Dataset records

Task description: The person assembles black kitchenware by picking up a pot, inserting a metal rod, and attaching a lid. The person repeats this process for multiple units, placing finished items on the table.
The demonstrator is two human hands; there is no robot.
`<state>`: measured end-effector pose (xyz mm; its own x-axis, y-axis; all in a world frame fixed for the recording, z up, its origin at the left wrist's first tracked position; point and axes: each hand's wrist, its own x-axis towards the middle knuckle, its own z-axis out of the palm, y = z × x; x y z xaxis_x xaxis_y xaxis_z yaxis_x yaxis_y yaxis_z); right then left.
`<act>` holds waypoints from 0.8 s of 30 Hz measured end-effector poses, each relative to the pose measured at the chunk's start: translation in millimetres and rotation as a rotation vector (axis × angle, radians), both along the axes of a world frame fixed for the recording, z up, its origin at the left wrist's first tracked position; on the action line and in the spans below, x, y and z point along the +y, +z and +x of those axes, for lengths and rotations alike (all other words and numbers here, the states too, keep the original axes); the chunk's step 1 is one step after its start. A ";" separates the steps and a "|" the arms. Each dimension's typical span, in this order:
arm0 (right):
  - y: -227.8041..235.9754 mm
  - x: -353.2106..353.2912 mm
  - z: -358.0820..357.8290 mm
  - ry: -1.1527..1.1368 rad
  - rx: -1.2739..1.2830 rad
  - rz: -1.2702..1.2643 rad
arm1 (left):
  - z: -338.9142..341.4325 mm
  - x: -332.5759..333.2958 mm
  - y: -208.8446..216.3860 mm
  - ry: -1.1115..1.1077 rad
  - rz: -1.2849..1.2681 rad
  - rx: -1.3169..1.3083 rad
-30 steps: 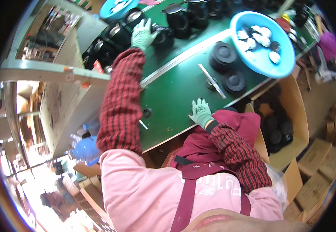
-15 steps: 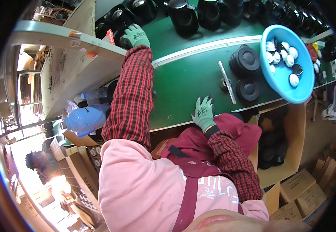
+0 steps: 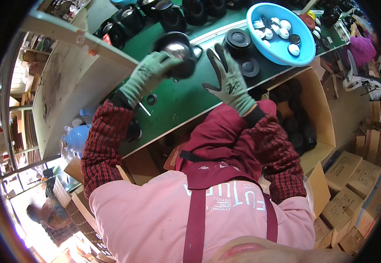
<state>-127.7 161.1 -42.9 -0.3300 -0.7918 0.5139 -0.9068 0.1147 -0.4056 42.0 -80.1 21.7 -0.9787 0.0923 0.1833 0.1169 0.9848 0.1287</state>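
Raised over the green bench (image 3: 186,98) is a black jug (image 3: 184,68), tilted so that its shiny steel inside shows. My left hand (image 3: 146,72), in a pale green glove, is closed on its near left side. Gloved the same way, my right hand (image 3: 233,85) is just right of the jug with fingers spread and nothing in them; whether a fingertip touches the jug is unclear. Behind the right hand lie a stack of round black lids (image 3: 238,38) and another black lid (image 3: 248,67). A metal rod (image 3: 144,109) and a small dark ring (image 3: 152,99) lie below the left hand.
A blue basin (image 3: 302,58) with several white and black round caps (image 3: 283,33) stands at the back right. More black jugs (image 3: 171,16) line the back. An open carton (image 3: 326,114) of dark parts sits below the bench's right side. A blue bottle (image 3: 77,139) is at left.
My left hand has come back from the far left, now carrying a jug over the bench. My right hand has lifted off the bench edge and spread its fingers. The view has shifted.
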 end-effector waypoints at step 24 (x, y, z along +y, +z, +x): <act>43.3 181.8 83.2 0.320 -1.454 -0.145 | 198.9 171.0 -185.2 0.187 1.624 0.079</act>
<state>-44.5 342.9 0.4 -0.4356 -0.8998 -0.0238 0.3103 -0.1252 -0.9424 240.9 90.9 -163.6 -0.9377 -0.3473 0.0112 0.0746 -0.1696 0.9827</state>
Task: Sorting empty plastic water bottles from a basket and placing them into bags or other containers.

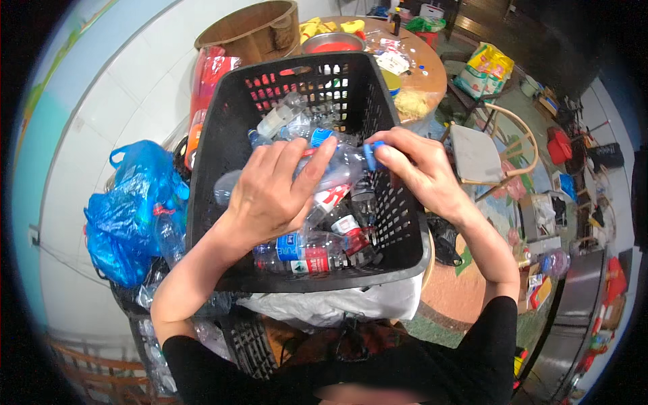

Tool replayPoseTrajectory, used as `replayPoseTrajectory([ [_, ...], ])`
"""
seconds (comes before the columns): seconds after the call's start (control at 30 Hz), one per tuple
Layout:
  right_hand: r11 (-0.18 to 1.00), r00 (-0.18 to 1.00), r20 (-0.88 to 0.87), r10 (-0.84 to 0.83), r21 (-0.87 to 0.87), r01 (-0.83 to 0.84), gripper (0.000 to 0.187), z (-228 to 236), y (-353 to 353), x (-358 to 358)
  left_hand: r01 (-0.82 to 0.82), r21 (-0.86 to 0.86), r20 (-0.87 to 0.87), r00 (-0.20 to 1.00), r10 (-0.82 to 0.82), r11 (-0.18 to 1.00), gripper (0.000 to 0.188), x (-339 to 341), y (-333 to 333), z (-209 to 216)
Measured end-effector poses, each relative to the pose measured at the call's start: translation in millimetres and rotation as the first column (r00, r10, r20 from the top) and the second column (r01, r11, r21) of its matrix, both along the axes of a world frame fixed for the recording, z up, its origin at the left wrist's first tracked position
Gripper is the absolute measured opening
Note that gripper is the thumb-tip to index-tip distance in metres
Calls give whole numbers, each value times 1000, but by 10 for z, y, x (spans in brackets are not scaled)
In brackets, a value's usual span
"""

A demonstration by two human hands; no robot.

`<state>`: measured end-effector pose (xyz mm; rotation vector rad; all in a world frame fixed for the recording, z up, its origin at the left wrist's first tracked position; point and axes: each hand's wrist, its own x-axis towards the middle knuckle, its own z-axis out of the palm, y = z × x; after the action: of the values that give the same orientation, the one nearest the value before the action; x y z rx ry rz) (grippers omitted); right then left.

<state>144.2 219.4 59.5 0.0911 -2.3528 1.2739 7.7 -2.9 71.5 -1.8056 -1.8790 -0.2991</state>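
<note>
A clear plastic bottle (345,162) lies on its side above the black crate (413,229), its neck pointing right. My left hand (273,192) is closed round the bottle's body, and the palm hides much of it. At the neck, my right hand (425,169) pinches the blue bottle cap (370,155) between thumb and fingers. Below both hands, several used plastic bottles are heaped in the crate, among them one with a blue label (290,246) and one with a red and white label (348,228).
Left of the crate sits a blue plastic bag (128,209). A wooden tub (270,37) and a round table (432,64) with a metal bowl (334,42) are behind. To the right are a chair (476,154) and cluttered floor. White sheeting (385,302) lies under the crate's near edge.
</note>
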Motion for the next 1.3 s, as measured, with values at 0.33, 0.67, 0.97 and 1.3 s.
replayPoseTrajectory([
  [0.33, 889, 991, 126, -35, -450, 89, 37, -56, -196, -28, -32, 65, -220, 974, 45, 997, 78, 44, 36, -77],
  [0.67, 968, 968, 240, 75, -252, -13, 44, -11, -48, 77, 39, 89, -86, 996, -31, 995, 85, 4, 22, -54],
  [0.97, 935, 999, 48, 11, -354, 6, 49, -110, -106, 90, 21, 54, 9, 1000, -22, 998, 82, 108, 50, -70],
  [1.3, 942, 960, -125, -251, -261, 212, 33, -220, -26, 123, -97, -232, 328, 929, 172, 968, 78, -128, 43, -189],
])
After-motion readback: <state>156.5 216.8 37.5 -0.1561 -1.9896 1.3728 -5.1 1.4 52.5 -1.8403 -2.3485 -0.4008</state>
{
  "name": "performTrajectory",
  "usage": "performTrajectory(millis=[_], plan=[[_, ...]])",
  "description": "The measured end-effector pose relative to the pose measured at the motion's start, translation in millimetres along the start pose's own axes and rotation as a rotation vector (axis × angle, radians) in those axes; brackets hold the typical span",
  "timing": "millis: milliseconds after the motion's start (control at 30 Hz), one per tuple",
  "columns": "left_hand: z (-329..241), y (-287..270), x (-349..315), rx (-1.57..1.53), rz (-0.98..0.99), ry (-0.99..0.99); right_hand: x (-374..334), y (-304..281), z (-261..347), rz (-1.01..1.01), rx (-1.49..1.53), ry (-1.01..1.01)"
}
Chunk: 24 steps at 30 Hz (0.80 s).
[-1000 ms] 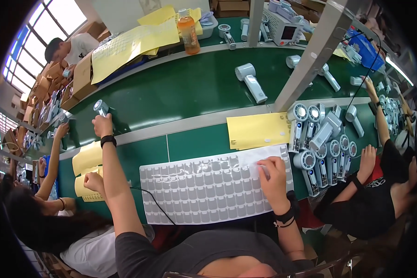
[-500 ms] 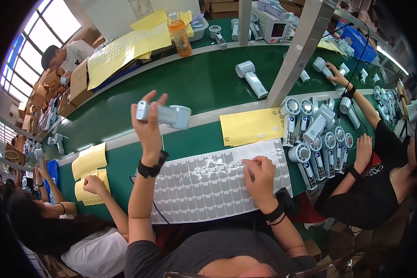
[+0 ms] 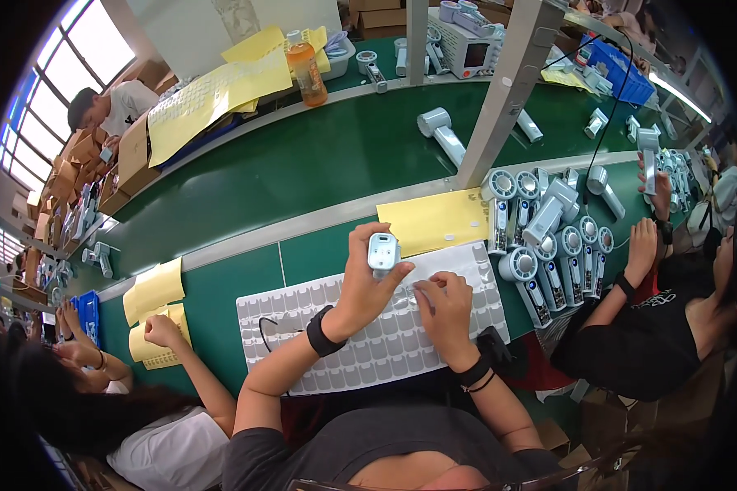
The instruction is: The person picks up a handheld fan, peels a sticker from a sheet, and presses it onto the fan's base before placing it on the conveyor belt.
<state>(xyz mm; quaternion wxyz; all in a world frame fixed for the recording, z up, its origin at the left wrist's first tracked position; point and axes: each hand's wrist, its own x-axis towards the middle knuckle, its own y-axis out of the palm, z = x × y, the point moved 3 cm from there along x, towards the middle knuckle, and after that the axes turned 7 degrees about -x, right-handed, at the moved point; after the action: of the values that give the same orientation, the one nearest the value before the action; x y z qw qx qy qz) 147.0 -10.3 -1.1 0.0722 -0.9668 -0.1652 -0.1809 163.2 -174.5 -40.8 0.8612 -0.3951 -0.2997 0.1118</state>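
Pale-blue device (image 3: 382, 252) over label sheet (image 3: 389, 348)
Left fingers (image 3: 366, 232) hold the device squarish end up; right fingers (image 3: 456, 288) pinch clear film (image 3: 419, 288); the white sheet of grey labels (image 3: 400, 366) lies on the desk (image 3: 219, 299).

A charcoal-grey, short-sleeved fabric shirt (image 3: 385, 438) covers the torso. Out from the shirt, a broad black wristband (image 3: 324, 331) circles the wrist of the left hand (image 3: 363, 282); the right hand (image 3: 448, 309) has another black wristband (image 3: 474, 372) and, nearer the shirt, a thin dark bracelet (image 3: 482, 384).
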Motion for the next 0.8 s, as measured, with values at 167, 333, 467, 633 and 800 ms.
performTrajectory(millis=[167,333,467,633,800], plan=[[-2.9,2.5,-1.8,0.060,0.055,0.041,4.3,-0.5,-0.9,-0.022,0.029,0.055],[-5.7,4.1,-3.0,0.091,0.060,0.078,2.1,-1.4,-3.0,-0.041,0.037,0.058],[-11.8,6.5,-4.0,0.127,0.066,0.111,4.2,2.3,-2.2,0.008,0.035,0.050],[-16.8,10.7,-3.7,0.139,0.086,0.181,2.6,-2.8,-8.4,0.059,0.433,0.284],[-18.7,15.5,-8.4,0.165,0.111,0.268,27.6,-61.8,5.0,0.171,1.090,0.574]])
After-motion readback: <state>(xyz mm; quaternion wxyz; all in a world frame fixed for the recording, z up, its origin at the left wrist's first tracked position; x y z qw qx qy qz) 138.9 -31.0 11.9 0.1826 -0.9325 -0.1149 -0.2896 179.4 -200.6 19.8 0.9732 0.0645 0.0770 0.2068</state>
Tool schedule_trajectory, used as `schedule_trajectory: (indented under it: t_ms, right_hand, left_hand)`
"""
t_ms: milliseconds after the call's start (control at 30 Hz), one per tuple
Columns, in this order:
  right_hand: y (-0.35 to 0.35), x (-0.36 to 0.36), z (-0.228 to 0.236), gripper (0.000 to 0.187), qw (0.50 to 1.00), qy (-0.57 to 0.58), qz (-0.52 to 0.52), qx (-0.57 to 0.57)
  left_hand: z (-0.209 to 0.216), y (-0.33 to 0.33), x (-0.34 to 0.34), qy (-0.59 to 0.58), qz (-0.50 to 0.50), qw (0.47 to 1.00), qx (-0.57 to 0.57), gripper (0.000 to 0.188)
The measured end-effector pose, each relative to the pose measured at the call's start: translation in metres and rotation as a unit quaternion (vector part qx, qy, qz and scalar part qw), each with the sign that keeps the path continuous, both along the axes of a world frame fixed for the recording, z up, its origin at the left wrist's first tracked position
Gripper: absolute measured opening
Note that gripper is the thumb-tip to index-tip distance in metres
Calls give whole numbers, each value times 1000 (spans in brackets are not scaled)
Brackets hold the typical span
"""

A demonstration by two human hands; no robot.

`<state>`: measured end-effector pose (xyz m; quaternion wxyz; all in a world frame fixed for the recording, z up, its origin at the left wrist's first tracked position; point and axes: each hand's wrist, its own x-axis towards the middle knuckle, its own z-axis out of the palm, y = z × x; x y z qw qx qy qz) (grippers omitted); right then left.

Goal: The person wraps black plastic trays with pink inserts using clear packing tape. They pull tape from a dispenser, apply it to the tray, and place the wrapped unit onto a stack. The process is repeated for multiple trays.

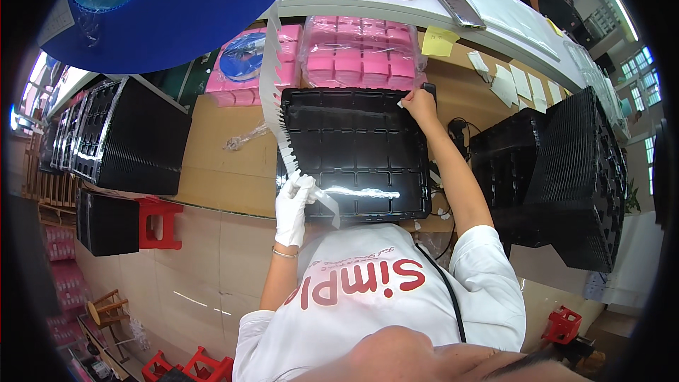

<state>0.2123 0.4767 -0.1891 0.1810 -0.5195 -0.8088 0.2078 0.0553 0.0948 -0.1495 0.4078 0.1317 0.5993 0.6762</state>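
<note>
In front of me lies a black plastic tray (343, 150) with a grid of shallow compartments. A long white strip (271, 92) with a notched edge runs down along the tray's left side. My left hand (292, 201), in a white glove, is closed on this strip near the tray's front left corner, and a loose end hangs past the fingers. My bare right hand (421, 106) reaches to the tray's far right corner. Its fingers pinch a small white piece (402, 103), which looks like a label, at the tray's edge.
Stacks of black trays stand at left (145, 134) and right (569, 177). Pink compartmented trays (361, 56) in clear film sit behind the work tray. A big blue disc (191, 21) overhangs the far left. White slips (503, 86) lie at the far right, a red stool (159, 223) at left.
</note>
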Motion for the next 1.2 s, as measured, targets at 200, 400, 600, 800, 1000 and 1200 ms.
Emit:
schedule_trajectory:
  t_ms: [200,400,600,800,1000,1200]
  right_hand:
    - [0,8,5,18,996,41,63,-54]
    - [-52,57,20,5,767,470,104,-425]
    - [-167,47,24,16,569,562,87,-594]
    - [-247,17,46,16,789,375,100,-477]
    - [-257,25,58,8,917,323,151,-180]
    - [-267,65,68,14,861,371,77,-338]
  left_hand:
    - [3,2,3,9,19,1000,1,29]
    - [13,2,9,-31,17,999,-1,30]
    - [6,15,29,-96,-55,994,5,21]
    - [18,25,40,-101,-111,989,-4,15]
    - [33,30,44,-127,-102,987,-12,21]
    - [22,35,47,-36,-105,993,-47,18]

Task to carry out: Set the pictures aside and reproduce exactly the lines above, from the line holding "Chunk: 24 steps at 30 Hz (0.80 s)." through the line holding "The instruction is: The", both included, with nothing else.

Answer for this exercise:
Chunk: 24 steps at 30 Hz (0.80 s).
[-1000 ms] 
[-500 ms] 
[+0 ms] 
The instruction is: The person picks up a handheld fan, peels a sticker from a sheet, and presses it onto the fan's base before placing it on the conveyor belt.

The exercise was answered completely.